What you return must match the listing below character for character, minus any pictures.

Data:
- Opening Delimiter -

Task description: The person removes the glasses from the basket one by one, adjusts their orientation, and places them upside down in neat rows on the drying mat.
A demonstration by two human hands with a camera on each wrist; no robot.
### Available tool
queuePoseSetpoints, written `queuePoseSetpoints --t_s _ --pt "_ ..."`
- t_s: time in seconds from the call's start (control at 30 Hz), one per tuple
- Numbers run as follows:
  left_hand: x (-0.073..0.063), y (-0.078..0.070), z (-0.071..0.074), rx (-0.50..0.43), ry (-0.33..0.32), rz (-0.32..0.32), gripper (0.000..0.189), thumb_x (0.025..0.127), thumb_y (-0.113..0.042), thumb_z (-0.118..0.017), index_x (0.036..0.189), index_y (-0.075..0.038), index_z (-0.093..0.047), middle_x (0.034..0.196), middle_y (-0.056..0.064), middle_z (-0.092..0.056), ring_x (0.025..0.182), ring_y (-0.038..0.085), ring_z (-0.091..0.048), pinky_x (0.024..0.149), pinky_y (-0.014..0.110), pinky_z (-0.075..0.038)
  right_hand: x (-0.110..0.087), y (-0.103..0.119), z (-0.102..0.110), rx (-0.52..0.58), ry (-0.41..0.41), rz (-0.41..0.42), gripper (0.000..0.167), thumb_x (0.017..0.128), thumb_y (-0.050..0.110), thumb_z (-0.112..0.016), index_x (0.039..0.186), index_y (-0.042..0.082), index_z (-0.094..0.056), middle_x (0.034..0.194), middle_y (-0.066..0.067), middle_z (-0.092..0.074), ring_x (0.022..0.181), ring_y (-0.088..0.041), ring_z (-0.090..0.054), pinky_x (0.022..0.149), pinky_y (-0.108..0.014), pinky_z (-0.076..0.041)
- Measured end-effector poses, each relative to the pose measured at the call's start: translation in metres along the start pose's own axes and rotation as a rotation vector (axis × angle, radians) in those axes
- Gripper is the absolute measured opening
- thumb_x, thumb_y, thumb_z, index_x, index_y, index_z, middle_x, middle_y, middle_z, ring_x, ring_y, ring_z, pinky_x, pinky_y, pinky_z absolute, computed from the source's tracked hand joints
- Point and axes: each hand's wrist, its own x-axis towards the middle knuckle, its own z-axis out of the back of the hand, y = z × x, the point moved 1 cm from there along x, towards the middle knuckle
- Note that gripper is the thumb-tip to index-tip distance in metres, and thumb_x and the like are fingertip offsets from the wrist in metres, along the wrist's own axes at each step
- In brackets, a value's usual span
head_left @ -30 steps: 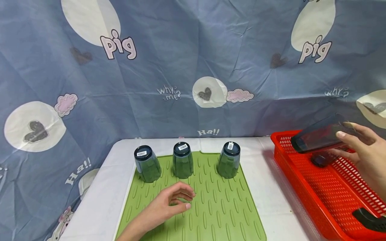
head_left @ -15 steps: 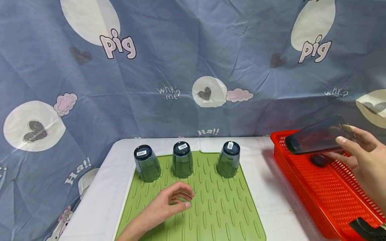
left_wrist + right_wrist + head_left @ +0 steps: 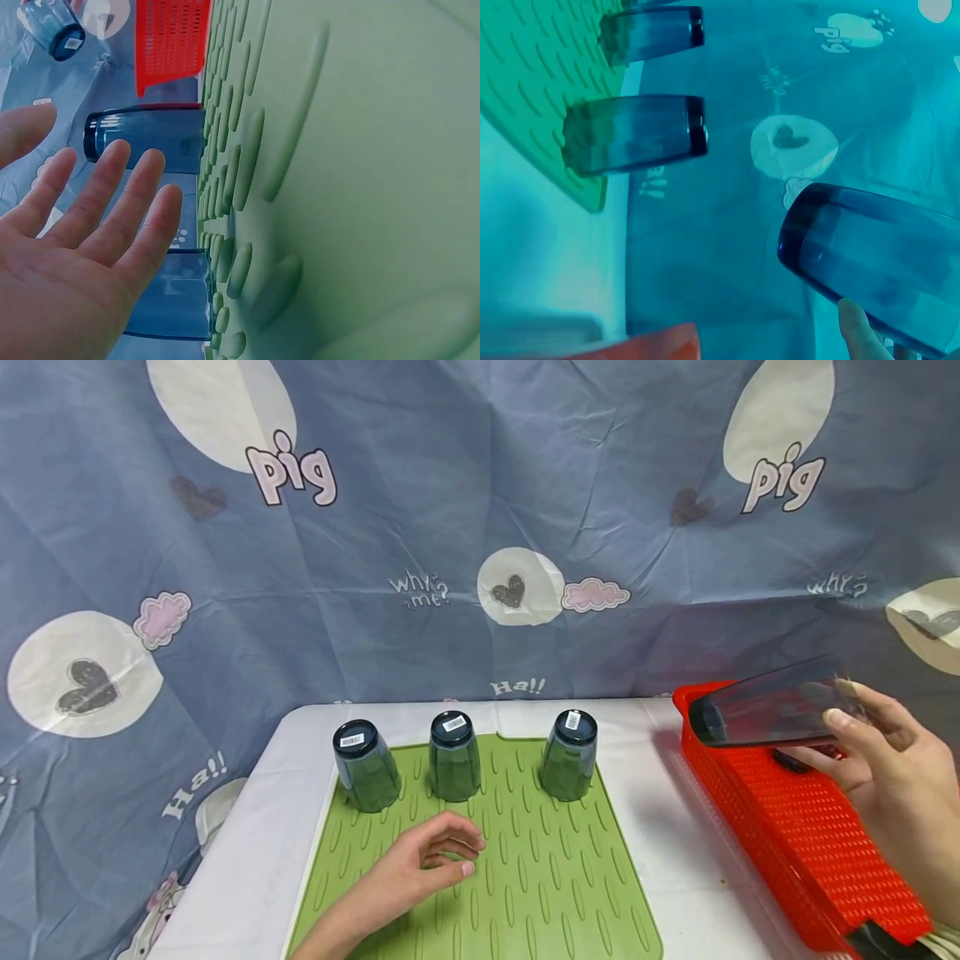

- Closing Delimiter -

Finished exercise:
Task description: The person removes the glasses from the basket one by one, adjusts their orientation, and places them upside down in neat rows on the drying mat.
A demonstration by two human hands with a camera on each wrist; no robot.
### Available tool
queuePoseSetpoints, written `queuePoseSetpoints --t_s _ --pt "_ ..."`
- t_s: time in seconds from the call's start (control at 30 Hz), one per tuple
- Numbers run as follows:
  left_hand: x (-0.073..0.063), y (-0.078..0.070), z (-0.071..0.074), rx (-0.50..0.43), ry (-0.33..0.32), rz (-0.32..0.32), gripper (0.000..0.189), thumb_x (0.025..0.127), thumb_y (-0.113..0.042), thumb_z (-0.118..0.017), index_x (0.036..0.189), index_y (-0.075..0.038), index_z (-0.093..0.047), middle_x (0.034..0.196), middle_y (-0.056..0.064), middle_z (-0.092..0.056), ring_x (0.025..0.182), ring_y (-0.038..0.085), ring_z (-0.091..0.048), pinky_x (0.024..0.149), pinky_y (-0.014..0.110), pinky_z (-0.075..0.038)
  right_hand: x (-0.110..0.087), y (-0.103..0.119), z (-0.102..0.110), rx (-0.52..0.58), ry (-0.41..0.41), rz (-0.41..0.42), gripper (0.000..0.167), thumb_x (0.017..0.128), thumb_y (-0.050..0.110), thumb_z (-0.112..0.016), index_x (0.039..0.186), index_y (-0.042..0.082), index_z (-0.094..0.056), middle_x (0.034..0.194), middle_y (-0.066..0.067), middle_z (-0.092..0.074), ring_x (0.022..0.181), ring_y (-0.088..0.041), ring_z (-0.090..0.054), pinky_x (0.022..0.149), pinky_y (-0.108..0.014), pinky_z (-0.076..0.041)
- Measured end-effector poses, each relative to the pose measured at the call's start: translation in metres along the start pose's own axes and rotation as a rotation vector (axis × angle, radians) in those axes
- Gripper is the absolute measured opening
- thumb_x, thumb_y, thumb_z, index_x, index_y, index_z, middle_x, middle_y, middle_z, ring_x, ring_y, ring_z, pinky_x, pinky_y, pinky_z absolute, computed from the source's tracked hand joints
- Point and axes: each hand's wrist, its own x-axis towards the middle knuckle, its own z-axis out of the back of the hand, y = z × x, the point moved 1 cm from there along x, towards the middle knuckle
- Note that gripper is the thumb-tip to index-tip distance in metres, and thumb_x and the like are fingertip offsets from the wrist in metres, along the wrist's own axes at each step
- In brackets, a value's usual span
head_left @ -30 steps: 
head_left @ -15 steps: 
left_wrist + right_wrist + head_left @ +0 steps: 

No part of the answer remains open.